=== Section Start ===

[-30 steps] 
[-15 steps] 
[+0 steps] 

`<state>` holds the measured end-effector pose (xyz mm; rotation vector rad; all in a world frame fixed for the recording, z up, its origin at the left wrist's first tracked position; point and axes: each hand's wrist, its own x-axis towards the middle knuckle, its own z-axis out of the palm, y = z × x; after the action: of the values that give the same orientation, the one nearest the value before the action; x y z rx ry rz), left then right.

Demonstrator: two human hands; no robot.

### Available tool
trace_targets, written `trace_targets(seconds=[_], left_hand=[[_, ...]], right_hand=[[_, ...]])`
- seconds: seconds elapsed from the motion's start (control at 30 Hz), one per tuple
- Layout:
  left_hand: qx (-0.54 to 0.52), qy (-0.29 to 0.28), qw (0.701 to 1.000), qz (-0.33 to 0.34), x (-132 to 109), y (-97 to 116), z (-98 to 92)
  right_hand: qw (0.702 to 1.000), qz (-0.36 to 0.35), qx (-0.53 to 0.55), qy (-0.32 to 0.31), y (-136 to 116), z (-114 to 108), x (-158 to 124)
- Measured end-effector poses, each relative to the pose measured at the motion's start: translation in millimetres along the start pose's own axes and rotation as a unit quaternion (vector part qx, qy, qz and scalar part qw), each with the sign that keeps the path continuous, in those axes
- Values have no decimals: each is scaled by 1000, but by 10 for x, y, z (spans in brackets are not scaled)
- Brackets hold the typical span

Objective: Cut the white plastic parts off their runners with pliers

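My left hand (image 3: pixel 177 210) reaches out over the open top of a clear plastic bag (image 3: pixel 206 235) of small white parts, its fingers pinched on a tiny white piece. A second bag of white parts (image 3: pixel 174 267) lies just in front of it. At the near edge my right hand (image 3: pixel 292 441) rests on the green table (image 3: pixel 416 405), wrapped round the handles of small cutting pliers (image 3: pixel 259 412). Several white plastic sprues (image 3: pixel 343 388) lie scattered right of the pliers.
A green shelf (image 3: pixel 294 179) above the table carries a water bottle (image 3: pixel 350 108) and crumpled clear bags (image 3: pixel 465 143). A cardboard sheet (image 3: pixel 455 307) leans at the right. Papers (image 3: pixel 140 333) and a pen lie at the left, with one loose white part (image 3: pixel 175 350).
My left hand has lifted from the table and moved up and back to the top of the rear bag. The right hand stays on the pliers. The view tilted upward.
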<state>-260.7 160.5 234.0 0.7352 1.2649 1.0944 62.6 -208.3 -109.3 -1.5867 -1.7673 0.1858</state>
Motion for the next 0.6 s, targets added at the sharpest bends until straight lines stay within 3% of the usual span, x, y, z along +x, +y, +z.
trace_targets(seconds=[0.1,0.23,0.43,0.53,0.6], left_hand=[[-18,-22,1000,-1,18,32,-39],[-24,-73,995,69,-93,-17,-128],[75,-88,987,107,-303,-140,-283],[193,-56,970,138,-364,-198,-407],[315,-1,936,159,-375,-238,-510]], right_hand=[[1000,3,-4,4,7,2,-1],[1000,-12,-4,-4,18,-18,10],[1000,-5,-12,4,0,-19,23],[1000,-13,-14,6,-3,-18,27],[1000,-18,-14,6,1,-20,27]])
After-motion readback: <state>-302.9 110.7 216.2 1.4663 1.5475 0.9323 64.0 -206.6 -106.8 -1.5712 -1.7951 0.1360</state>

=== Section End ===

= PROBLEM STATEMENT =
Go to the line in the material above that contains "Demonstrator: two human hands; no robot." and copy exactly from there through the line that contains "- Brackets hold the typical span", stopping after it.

= TASK ANSWER =
Demonstrator: two human hands; no robot.

### Available tool
trace_targets, written `trace_targets(seconds=[_], left_hand=[[_, ...]], right_hand=[[_, ...]])`
- seconds: seconds elapsed from the motion's start (control at 30 Hz), one per tuple
- Layout:
  left_hand: qx (-0.54 to 0.52), qy (-0.29 to 0.28), qw (0.701 to 1.000), qz (-0.33 to 0.34), x (-132 to 109), y (-97 to 116), z (-98 to 92)
  right_hand: qw (0.702 to 1.000), qz (-0.36 to 0.35), qx (-0.53 to 0.55), qy (-0.32 to 0.31), y (-136 to 116), z (-114 to 108), x (-158 to 124)
- Measured end-effector poses, each relative to the pose measured at the motion's start: translation in millimetres along the start pose's own axes and rotation as a unit quaternion (vector part qx, qy, qz and scalar part qw), each with the sign that keeps the path continuous, in those axes
- Values have no decimals: each is scaled by 1000, but by 10 for x, y, z (spans in brackets are not scaled)
- Brackets hold the typical span

This output requires no further additions.